Nautilus, a Seattle-based biotechnology company established in 2016 by co-founders Sujal Patel and Parag Mallick, is working on a device to provide deep analysis of the trillions of proteins circulating within the human body.
According to the biotech startup, while existing tools only measure up to 8% of the different types of proteins in blood samples, its device is able to make a level of detail that has never been done before, identifying and counting 95% of the different types of proteins in a biological sample.
In addition to assisting doctors to identify more specific forms of diseases, these protein measurements also can assist pharmaceutical companies to find more precise drugs with fewer side effects.
Human cells can contain roughly 20,000 different types of proteins that are responsible for crucial functions like digestion, and protection from diseases.
Each cell has a varying amount of protein.
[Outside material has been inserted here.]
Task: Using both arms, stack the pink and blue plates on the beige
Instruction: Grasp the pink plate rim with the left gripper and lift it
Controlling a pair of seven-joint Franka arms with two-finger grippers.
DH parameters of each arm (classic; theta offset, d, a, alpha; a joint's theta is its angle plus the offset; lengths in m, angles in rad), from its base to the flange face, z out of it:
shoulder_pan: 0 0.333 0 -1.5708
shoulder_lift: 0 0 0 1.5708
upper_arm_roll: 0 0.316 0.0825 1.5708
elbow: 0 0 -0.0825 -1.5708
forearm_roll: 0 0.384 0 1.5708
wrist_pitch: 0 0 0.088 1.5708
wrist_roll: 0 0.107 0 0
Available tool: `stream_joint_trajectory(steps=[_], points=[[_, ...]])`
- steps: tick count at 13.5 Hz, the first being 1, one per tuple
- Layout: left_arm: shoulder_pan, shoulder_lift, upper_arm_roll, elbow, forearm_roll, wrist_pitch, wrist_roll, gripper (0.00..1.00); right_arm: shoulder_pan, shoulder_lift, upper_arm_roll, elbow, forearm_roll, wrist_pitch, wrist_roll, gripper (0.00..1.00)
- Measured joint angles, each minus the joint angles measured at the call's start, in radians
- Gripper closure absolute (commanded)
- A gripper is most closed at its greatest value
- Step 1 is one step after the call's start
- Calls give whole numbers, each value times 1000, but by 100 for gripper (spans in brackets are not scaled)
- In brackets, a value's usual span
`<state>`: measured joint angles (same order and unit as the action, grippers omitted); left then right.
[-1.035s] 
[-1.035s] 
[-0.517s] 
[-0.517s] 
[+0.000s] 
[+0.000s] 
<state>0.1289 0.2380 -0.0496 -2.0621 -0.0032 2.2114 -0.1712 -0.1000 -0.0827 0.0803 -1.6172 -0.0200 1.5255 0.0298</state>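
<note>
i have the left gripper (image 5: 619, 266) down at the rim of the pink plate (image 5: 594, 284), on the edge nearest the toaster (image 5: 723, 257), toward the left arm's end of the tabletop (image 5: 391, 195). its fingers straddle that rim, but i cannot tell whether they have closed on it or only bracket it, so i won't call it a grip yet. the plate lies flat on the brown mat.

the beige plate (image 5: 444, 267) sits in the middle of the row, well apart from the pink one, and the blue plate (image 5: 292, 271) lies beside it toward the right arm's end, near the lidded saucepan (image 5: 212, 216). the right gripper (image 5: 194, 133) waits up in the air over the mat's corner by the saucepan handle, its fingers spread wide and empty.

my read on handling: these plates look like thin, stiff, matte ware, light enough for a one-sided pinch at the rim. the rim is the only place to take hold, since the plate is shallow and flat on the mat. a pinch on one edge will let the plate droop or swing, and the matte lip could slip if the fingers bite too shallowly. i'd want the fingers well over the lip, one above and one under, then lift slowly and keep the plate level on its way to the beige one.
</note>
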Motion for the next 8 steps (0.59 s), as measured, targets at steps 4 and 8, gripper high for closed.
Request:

The problem is scientists don’t have a great way of counting how many of each type of protein a cell has thought existing tools are expensive, inefficient, and can only count a fraction of all proteins.
While DNA remains largely unchanged throughout a person’s life, a person’s diet, health, and environment affect protein levels.
Nautilus’ solution is to develop a system that can quantify how many of each type of protein exists in a sample with the goal is to provide a complete profile showing the amounts of each protein in blood samples, or tissue samples, from different organs in the human body, called proteome.
Nautilus’ machine is set to launch in late 2023 and costs around $1.1 million. It will include software and maintenance services for the first few years.
Patel, co-founder of Nautilus said, “All of those things in totality will transform the health care landscape.”
In its early stages, Jeff Bezos’ venture capital firm Bezos Expeditions supported the company, along with Microsoft co-founder Paul Allen’s Vulcan Capital, and Seattle-based Madrona Venture Group.